RECORDS FOR THIS TASK
━━━━━━━━━━━━━━━━━━━━━━━━━━━━━━

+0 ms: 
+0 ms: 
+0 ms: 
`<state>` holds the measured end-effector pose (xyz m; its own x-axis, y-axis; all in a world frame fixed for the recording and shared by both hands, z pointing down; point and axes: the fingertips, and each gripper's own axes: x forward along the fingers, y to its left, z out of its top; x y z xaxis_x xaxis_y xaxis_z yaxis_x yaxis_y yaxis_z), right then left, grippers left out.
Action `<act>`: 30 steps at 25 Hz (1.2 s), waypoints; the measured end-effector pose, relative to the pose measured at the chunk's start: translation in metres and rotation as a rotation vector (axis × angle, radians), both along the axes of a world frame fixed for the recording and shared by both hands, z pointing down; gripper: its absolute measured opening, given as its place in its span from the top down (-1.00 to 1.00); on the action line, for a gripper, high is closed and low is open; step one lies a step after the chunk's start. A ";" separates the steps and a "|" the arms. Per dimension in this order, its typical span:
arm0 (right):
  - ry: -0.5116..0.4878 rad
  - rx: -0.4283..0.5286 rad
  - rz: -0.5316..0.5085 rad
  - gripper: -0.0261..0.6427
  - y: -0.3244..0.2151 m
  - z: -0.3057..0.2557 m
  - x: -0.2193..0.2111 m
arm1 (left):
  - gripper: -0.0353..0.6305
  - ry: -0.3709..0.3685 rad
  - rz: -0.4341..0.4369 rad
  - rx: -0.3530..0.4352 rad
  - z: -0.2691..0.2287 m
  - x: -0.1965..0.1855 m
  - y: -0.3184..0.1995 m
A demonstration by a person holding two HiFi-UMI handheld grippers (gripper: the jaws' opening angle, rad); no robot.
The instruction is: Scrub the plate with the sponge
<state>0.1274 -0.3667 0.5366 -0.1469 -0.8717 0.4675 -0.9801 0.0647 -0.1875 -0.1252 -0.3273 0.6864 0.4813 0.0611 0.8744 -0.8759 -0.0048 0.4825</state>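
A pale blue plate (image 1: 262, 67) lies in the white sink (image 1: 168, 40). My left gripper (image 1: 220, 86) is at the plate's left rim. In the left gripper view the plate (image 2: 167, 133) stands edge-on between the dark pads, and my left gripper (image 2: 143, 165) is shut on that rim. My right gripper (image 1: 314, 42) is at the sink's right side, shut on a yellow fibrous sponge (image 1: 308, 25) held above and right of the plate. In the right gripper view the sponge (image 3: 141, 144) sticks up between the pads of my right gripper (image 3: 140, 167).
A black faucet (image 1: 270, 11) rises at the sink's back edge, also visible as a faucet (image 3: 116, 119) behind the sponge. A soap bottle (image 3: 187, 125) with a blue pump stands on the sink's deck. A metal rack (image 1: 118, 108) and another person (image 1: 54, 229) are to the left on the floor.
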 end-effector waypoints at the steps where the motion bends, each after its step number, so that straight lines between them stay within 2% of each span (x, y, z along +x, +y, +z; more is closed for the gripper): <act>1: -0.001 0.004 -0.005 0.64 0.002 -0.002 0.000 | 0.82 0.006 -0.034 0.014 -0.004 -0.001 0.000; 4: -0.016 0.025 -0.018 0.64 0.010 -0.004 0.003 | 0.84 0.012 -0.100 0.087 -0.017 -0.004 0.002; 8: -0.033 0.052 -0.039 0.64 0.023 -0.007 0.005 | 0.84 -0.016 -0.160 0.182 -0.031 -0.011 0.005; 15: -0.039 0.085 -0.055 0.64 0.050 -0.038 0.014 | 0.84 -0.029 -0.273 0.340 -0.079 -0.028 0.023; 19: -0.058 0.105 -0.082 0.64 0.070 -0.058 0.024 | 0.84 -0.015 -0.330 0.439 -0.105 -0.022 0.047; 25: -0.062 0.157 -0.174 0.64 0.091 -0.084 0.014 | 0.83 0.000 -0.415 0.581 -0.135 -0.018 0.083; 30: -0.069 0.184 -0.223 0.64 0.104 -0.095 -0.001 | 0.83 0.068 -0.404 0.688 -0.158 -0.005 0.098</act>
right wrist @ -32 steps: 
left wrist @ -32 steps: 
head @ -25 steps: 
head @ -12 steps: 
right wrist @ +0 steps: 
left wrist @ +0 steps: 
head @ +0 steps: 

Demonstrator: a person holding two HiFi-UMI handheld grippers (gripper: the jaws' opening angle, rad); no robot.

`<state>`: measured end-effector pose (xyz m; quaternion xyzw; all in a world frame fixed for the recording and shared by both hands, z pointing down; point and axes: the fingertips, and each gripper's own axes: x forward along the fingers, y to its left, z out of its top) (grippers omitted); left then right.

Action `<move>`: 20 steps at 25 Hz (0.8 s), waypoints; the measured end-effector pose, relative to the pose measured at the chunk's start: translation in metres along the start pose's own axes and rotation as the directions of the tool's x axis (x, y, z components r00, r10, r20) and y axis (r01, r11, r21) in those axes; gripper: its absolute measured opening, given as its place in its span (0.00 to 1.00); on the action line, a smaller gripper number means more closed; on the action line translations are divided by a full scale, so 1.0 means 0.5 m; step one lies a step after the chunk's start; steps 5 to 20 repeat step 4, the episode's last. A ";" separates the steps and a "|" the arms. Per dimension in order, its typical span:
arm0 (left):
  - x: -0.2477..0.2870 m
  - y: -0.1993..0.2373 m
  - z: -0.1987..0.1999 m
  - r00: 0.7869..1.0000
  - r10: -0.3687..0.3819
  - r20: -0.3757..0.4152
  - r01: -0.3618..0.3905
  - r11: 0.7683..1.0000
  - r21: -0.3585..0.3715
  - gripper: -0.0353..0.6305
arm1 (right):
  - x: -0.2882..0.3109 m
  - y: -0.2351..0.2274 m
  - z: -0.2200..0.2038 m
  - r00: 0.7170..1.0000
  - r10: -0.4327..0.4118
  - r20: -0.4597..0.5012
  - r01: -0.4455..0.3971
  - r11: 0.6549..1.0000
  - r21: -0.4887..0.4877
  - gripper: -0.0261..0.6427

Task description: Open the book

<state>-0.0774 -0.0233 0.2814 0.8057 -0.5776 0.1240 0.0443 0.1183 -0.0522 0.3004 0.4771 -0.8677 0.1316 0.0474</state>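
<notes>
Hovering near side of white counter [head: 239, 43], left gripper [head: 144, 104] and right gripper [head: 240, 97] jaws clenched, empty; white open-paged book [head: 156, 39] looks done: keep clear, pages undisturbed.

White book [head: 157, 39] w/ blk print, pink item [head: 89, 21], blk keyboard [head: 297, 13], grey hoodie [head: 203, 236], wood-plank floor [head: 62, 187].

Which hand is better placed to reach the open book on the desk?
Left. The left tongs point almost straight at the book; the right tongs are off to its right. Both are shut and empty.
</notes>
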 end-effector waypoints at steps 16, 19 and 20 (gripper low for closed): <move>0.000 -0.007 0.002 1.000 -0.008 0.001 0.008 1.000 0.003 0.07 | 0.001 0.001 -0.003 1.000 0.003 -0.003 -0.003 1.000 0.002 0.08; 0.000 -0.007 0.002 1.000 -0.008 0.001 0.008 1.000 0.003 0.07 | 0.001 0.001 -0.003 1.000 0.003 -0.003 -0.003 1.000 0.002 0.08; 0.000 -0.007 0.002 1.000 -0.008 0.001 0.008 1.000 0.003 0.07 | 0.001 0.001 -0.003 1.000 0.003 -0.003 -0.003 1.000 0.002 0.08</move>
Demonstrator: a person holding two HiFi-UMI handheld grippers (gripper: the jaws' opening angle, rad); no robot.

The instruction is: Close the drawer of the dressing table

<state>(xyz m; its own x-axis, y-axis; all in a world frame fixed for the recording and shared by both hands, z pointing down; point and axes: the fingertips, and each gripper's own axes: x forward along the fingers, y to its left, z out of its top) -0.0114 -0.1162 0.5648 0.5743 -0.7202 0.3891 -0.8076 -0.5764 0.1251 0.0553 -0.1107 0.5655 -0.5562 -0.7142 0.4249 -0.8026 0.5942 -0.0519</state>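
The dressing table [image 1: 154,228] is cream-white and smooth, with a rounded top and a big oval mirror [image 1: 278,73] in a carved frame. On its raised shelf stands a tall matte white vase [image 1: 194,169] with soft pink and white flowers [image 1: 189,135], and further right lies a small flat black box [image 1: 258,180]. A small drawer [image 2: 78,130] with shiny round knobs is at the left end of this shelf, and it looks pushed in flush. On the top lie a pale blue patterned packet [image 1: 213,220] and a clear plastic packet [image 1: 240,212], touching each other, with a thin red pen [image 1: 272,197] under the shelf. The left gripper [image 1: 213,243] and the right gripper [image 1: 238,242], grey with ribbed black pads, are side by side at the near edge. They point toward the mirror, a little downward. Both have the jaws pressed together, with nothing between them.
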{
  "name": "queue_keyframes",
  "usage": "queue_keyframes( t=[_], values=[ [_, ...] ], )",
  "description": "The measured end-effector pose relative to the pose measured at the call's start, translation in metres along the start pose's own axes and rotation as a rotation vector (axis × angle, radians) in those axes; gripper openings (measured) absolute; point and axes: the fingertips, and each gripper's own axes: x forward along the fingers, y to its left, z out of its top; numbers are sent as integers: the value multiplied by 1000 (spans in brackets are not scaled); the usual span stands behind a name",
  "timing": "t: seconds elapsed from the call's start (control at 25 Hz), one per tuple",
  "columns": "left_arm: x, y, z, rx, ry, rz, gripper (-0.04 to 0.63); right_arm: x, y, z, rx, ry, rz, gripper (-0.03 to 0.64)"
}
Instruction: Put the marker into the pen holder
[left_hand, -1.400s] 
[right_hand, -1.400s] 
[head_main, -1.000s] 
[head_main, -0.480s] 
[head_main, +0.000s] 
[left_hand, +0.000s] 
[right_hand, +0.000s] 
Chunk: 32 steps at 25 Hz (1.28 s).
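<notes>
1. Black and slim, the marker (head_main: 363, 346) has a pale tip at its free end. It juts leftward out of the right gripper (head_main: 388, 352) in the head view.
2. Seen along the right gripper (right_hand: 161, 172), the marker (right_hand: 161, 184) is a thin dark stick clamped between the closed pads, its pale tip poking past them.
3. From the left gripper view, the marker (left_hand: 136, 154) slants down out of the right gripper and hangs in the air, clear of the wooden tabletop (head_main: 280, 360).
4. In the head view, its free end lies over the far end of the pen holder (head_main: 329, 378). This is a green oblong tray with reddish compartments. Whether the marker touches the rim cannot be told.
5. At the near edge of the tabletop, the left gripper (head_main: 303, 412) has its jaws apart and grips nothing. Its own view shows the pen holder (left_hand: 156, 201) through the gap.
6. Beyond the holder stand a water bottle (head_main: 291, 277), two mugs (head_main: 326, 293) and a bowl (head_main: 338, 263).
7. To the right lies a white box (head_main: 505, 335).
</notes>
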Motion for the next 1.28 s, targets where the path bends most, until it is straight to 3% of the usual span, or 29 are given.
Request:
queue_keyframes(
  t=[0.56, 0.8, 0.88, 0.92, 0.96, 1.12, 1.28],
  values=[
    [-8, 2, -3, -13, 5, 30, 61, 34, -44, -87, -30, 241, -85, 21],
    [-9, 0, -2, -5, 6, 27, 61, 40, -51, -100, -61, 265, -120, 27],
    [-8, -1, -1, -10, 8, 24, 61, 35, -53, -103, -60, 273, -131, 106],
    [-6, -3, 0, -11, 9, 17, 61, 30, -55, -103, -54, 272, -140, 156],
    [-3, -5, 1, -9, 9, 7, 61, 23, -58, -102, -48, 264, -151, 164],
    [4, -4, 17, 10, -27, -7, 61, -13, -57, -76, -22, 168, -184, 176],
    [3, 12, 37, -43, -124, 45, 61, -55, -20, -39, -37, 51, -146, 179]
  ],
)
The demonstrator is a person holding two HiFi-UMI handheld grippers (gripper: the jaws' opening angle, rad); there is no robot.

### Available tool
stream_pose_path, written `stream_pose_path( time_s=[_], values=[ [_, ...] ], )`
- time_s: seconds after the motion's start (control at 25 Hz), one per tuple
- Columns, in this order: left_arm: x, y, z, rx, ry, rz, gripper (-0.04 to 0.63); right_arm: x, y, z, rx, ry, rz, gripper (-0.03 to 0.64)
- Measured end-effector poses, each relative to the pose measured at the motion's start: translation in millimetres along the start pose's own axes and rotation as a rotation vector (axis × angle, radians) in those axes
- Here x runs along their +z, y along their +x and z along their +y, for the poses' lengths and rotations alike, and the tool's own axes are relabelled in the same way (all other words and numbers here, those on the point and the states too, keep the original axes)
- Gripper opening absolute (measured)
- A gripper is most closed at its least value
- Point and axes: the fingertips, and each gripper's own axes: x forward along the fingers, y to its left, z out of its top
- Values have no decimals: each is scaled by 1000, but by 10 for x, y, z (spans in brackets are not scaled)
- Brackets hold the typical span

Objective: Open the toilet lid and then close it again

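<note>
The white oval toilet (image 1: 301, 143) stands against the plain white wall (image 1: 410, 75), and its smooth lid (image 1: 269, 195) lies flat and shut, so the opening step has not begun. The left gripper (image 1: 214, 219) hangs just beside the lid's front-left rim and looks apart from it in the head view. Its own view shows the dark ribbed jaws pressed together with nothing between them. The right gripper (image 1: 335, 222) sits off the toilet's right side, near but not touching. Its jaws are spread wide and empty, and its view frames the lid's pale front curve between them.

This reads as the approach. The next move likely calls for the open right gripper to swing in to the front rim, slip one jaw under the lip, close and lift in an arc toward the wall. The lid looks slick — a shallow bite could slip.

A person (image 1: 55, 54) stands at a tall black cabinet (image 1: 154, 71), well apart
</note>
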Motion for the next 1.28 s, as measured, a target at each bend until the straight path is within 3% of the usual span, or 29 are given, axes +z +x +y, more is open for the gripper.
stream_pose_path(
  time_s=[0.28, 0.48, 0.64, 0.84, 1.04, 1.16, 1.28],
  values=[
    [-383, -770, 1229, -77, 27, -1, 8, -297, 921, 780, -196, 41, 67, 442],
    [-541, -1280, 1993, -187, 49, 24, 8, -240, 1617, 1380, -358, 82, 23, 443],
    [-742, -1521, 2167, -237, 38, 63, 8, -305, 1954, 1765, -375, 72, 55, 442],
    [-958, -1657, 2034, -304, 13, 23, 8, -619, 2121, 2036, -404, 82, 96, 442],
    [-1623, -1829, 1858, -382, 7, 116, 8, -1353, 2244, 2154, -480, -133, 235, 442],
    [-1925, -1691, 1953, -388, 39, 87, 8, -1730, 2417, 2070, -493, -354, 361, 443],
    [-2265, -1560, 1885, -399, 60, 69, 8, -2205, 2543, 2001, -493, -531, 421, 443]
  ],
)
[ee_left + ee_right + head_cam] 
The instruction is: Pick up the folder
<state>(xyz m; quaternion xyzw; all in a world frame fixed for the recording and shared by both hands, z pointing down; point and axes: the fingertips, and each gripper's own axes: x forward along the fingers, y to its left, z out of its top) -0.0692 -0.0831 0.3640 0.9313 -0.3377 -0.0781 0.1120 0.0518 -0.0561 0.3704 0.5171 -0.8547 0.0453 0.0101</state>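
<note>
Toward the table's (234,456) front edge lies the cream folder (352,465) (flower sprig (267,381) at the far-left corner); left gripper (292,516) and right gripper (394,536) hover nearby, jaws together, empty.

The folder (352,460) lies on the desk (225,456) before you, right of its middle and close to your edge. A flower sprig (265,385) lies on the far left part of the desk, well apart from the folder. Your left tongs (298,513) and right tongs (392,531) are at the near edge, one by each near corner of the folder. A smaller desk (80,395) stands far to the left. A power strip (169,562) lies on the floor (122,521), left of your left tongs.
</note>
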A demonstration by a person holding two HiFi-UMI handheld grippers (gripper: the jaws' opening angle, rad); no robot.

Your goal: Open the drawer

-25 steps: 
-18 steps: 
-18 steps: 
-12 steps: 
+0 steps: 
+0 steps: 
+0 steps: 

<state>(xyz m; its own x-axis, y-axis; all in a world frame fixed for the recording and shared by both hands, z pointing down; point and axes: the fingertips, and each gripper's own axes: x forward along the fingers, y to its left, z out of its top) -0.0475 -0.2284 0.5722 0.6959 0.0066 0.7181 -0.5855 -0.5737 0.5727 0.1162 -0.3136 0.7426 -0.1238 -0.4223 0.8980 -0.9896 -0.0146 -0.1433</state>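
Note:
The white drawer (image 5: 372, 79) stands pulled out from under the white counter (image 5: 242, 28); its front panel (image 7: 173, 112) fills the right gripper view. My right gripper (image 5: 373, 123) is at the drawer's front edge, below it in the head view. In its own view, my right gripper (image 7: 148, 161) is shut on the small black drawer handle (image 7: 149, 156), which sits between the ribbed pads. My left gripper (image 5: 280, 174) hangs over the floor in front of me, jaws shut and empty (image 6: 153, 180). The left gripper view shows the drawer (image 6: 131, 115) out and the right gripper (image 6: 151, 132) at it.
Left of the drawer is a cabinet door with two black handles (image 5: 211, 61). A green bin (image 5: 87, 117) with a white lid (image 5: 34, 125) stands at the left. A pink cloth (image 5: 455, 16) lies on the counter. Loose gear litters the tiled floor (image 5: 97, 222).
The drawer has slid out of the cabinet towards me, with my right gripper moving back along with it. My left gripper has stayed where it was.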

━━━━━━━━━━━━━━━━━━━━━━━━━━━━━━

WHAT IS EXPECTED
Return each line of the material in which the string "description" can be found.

RESULT OF THIS TASK
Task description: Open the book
  "description": "The measured end-effector pose relative to the pose measured at the call's start, translation in metres along the start pose's own axes and rotation as a rotation vector (axis × angle, radians) in those axes; gripper openings (measured) absolute; point and axes: the fingertips, and each gripper's own axes: x forward along the fingers, y to its left, z out of its top; numbers are sent as integers: the value multiplied by 1000 (spans in brackets are not scaled); the usual span stands behind a name",

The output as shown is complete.